*** Block opens ***

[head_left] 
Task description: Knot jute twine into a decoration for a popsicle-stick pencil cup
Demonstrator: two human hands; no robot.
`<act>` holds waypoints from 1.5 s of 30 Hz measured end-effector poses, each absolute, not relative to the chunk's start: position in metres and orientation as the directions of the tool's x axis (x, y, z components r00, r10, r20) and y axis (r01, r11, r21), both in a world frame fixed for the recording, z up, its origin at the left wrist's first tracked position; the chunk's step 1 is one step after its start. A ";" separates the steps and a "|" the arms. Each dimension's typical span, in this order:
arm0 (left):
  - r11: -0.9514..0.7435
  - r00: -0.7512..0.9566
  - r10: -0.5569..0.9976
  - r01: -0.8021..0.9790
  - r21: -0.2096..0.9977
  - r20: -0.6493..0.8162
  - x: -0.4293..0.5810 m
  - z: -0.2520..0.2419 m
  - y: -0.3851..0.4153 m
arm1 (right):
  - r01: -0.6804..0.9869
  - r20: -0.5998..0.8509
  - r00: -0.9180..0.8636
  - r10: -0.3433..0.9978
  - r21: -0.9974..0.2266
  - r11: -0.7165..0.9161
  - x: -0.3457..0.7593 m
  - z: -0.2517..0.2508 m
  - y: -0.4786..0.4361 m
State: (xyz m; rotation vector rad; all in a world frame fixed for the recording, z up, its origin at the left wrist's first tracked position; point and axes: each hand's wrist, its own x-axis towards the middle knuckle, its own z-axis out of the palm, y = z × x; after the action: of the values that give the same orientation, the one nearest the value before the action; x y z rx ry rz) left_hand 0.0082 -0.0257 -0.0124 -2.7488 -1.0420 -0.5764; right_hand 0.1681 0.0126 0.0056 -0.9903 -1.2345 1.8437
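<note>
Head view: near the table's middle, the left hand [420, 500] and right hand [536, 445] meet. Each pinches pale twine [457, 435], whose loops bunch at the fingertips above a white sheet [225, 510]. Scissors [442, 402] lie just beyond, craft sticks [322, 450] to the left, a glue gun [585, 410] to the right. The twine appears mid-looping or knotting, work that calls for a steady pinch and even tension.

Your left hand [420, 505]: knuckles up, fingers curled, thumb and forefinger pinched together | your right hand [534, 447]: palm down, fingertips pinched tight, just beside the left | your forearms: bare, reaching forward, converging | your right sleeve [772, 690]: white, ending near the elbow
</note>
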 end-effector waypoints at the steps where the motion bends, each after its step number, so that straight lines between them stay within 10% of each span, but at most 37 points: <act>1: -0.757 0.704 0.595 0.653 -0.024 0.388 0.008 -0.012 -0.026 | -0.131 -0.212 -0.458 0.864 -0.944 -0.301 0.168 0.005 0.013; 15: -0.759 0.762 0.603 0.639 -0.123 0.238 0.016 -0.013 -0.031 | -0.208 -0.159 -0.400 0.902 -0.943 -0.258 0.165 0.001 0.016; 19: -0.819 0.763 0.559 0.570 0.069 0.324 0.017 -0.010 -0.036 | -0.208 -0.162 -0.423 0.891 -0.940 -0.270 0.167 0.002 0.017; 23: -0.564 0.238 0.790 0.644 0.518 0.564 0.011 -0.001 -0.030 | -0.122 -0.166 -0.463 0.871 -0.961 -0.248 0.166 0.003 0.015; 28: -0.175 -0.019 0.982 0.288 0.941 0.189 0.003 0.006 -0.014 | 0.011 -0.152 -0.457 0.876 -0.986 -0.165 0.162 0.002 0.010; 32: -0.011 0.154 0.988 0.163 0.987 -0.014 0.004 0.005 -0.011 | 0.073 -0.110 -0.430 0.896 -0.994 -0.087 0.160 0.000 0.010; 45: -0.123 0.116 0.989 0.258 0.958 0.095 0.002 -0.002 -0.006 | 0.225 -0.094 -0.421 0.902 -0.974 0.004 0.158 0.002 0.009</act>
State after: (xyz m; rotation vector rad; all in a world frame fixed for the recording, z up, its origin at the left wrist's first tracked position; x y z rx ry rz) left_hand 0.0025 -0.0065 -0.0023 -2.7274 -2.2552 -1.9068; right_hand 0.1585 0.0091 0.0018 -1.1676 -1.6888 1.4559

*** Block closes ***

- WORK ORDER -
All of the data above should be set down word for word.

- ANSWER BOX -
[head_left] 
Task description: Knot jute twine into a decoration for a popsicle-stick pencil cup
Demonstrator: two human hands; no robot.
`<act>` holds waypoints from 1.5 s of 30 Hz measured end-effector poses, each absolute, not relative to the chunk's start: position in metres and orientation as the directions of the tool's x axis (x, y, z components r00, r10, r20) and y axis (r01, r11, r21), both in a world frame fixed for the recording, z up, its origin at the left wrist's first tracked position; the chunk's step 1 is one step after its start. A ";" separates the steps and a "|" the arms. Each dimension's typical span, in this order:
arm0 (left):
  - r11: -0.9514..0.7435
  - r00: -0.7512..0.9566
  - r10: -0.5569..0.9976
  - r01: -0.8021..0.9790
  - r21: -0.2096..0.9977
  - r20: -0.6493..0.8162
  - x: -0.4293..0.5810 m
  - z: -0.2520..0.2419 m
  - y: -0.3851..0.4153 m
arm1 (right):
  - r01: -0.6804..0.9869
  - r20: -0.5998..0.8509
  - r00: -0.9180..0.8636
  - r10: -0.3433..0.9978
  - r21: -0.9974..0.2266
  - r11: -0.7165..0.9161
  - x: -0.3457..0.7593 m
  - z: -0.2517..0.2508 m
  - y: -0.4786..0.4361 m
State: (xyz m; rotation vector rad; all in a world frame fixed for the recording, z up, its origin at the left wrist's first tracked position; point and axes: each hand's wrist, its own x-axis towards the middle knuckle, its own z-axis out of the palm, y = z × x; after the action: of the values that give the same orientation, the one nearest the value before the action; x y z rx ry rz) left_hand 0.0082 -0.0257 -0.0124 -2.7488 -1.0420 -0.5764; right_hand 0.1681 0.0126 0.0056 -0.9903 -1.2345 1.8437
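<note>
Head view: near the table's middle, the left hand [420, 500] and right hand [536, 445] meet. Each pinches pale twine [457, 435], whose loops bunch at the fingertips above a white sheet [225, 510]. Scissors [442, 402] lie just beyond, craft sticks [322, 450] to the left, a glue gun [585, 410] to the right. The twine appears mid-looping or knotting, work that calls for a steady pinch and even tension.

Your left hand [420, 505]: knuckles up, fingers curled, thumb and forefinger pinched together | your right hand [534, 447]: palm down, fingertips pinched tight, just beside the left | your forearms: bare, reaching forward, converging | your right sleeve [772, 690]: white, ending near the elbow
</note>
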 end-effector waypoints at the steps where the motion bends, each after its step number, so that straight lines between them stay within 10% of each span, but at most 37 points: <act>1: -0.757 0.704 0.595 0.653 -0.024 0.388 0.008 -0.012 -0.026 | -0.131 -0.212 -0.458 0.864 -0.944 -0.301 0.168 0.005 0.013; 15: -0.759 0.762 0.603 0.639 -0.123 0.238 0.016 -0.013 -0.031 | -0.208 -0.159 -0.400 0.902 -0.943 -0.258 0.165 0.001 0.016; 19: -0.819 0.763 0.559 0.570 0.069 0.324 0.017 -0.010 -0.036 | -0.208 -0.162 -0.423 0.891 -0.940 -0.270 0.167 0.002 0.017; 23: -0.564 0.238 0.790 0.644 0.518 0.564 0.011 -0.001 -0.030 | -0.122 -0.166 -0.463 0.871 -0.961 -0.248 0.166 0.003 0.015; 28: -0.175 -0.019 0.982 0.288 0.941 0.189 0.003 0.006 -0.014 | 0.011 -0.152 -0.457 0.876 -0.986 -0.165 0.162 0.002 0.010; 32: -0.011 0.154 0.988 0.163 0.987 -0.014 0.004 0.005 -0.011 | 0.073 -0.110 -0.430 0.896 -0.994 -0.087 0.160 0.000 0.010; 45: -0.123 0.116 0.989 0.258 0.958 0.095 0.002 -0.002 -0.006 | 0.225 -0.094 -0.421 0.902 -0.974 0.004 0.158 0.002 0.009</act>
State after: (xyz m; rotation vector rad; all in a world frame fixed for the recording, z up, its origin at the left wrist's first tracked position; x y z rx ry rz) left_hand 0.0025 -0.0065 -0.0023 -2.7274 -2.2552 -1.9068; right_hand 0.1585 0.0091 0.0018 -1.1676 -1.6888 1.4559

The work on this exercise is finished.